§ **TASK INSTRUCTIONS**
Only lines with the word "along" are needed; collect each of them from the listing below.

══ RECORDED INFORMATION

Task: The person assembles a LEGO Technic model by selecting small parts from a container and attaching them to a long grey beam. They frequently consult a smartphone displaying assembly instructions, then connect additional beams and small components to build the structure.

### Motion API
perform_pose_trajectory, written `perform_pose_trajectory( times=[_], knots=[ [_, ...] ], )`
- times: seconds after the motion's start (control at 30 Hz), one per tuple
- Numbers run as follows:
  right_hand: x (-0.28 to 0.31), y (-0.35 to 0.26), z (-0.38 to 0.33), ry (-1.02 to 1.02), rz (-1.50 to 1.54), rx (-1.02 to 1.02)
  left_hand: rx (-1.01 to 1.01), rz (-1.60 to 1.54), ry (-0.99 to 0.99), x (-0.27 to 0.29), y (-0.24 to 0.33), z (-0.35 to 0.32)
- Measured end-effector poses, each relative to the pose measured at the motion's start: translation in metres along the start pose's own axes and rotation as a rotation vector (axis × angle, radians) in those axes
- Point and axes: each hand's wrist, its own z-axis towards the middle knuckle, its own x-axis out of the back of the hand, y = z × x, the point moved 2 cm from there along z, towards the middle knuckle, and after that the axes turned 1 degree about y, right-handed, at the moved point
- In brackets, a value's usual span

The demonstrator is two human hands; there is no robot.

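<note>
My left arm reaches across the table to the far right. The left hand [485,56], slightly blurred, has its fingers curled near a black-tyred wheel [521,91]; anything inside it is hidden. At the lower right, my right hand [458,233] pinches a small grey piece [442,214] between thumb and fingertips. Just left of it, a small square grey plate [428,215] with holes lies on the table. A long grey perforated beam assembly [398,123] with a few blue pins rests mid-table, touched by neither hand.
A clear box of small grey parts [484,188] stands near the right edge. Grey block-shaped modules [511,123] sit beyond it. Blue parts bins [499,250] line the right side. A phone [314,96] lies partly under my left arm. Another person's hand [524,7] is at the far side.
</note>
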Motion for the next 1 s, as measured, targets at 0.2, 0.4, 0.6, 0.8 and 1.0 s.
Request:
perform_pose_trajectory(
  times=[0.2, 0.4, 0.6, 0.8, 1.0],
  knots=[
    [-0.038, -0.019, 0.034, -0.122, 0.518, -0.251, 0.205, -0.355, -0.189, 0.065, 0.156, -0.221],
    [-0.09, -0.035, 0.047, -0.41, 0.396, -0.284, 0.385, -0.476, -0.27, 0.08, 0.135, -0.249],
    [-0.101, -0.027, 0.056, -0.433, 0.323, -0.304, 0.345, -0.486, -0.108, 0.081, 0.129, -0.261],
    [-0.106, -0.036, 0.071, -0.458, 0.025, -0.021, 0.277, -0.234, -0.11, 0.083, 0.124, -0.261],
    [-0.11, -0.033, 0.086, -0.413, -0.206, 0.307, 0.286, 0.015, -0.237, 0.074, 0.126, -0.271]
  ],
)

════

§ **PROBLEM SOLUTION**
- Measured end-effector poses, each relative to the pose measured at the motion's start: translation in metres along the start pose's own axes and rotation as a rotation vector (axis × angle, radians) in those axes
- Point and axes: each hand's wrist, its own z-axis towards the middle knuckle, its own x-axis out of the back of the hand, y = z × x, the point moved 2 cm from there along z, towards the middle knuckle, and after that the axes turned 1 degree about y, right-handed, at the moved point

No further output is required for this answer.